→ **EXERCISE DIRECTIONS**: Your answer should be the lines of the data below that contain "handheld".

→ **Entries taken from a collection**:
________________________

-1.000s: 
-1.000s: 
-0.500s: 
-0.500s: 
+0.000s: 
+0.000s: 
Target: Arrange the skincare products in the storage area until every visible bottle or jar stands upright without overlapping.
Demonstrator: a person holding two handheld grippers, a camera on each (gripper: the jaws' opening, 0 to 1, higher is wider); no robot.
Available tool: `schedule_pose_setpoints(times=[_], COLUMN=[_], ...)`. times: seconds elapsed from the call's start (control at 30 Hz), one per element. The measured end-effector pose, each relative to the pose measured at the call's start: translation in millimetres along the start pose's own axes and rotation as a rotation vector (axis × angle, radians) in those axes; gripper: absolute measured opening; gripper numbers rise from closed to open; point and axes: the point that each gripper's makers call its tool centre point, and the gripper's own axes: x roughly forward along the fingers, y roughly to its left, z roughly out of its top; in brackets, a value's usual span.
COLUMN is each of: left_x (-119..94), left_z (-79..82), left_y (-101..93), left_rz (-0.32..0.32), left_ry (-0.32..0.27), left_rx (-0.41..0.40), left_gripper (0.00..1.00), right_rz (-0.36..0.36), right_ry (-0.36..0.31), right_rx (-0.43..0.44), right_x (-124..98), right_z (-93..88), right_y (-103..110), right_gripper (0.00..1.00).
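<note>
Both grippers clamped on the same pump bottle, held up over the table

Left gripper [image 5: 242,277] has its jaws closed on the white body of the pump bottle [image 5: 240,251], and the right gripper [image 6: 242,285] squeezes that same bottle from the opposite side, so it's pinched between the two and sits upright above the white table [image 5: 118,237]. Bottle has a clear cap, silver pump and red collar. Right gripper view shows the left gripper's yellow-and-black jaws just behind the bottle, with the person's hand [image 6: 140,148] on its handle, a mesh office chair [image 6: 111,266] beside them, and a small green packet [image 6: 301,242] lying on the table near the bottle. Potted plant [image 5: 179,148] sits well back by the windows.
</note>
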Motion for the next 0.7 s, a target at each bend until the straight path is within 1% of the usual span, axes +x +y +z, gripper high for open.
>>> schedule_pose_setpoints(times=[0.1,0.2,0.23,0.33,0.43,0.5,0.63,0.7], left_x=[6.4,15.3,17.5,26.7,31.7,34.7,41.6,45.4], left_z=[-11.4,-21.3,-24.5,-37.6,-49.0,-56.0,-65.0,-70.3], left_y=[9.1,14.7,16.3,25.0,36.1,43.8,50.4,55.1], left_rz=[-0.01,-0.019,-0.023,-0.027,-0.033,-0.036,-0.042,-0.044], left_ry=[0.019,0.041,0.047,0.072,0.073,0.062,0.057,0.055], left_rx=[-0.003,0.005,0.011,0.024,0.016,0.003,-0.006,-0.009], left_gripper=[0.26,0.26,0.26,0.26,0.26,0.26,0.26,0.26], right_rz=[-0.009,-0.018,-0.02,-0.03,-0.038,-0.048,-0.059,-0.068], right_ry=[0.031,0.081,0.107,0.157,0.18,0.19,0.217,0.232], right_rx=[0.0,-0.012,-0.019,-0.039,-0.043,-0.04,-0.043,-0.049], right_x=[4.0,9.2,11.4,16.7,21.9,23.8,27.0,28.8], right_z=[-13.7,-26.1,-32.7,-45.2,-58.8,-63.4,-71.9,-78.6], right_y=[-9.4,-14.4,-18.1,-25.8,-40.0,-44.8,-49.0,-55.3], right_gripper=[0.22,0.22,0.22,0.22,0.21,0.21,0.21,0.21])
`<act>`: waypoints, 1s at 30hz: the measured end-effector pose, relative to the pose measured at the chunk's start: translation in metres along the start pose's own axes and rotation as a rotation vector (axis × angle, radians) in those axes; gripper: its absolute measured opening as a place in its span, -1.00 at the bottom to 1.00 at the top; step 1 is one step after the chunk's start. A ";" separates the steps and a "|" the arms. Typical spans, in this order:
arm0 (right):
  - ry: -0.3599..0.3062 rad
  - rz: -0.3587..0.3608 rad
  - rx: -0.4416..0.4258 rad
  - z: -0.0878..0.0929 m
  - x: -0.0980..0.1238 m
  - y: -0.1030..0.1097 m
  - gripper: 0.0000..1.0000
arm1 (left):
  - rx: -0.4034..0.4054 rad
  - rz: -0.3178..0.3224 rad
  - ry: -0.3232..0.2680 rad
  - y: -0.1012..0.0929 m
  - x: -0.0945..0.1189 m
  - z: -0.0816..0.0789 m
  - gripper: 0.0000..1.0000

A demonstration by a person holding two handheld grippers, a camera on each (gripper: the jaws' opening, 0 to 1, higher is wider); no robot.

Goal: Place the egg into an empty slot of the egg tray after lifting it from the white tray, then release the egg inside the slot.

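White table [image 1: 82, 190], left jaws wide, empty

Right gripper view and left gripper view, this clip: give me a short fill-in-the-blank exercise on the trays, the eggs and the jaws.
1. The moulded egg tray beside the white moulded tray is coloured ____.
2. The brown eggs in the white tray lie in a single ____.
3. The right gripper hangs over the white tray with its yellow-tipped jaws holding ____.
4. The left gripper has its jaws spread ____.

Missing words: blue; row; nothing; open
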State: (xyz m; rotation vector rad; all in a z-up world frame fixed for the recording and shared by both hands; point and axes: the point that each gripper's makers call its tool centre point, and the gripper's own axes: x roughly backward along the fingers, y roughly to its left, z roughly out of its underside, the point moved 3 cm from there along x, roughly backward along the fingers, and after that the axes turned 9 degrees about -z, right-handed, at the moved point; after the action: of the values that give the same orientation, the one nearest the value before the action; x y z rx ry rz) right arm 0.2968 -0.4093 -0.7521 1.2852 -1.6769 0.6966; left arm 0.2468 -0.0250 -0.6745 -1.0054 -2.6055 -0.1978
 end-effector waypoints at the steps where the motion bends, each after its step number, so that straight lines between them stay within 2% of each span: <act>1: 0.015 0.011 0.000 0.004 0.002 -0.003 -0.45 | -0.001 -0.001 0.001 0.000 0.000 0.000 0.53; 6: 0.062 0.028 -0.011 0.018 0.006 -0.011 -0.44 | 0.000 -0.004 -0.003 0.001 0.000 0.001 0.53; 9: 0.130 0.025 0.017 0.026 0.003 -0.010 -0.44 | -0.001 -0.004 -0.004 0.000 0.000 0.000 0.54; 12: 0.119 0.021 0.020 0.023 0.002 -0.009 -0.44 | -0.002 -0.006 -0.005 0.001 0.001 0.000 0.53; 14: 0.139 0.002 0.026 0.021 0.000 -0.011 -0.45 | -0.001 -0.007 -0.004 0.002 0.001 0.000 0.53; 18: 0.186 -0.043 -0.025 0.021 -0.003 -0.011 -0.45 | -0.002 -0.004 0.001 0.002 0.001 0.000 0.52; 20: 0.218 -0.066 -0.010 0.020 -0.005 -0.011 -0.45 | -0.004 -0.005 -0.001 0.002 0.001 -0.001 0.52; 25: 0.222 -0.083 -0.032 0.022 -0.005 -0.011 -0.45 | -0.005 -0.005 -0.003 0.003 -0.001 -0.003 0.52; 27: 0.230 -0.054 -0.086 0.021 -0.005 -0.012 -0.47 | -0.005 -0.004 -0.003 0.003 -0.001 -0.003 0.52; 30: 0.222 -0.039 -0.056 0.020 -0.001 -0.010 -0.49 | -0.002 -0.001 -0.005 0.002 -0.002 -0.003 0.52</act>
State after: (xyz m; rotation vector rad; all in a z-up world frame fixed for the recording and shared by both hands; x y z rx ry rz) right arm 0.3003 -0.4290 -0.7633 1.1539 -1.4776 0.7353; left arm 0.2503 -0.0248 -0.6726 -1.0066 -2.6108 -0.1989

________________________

→ **RESPONSE TO THE TASK**:
Demonstrator: a person holding two handheld grippers, a camera on each (gripper: the jaws' opening, 0 to 1, higher is wider); no robot.
A demonstration by a person holding two handheld grippers, a camera on each (gripper: the jaws' opening, 0 to 1, higher is wider); no robot.

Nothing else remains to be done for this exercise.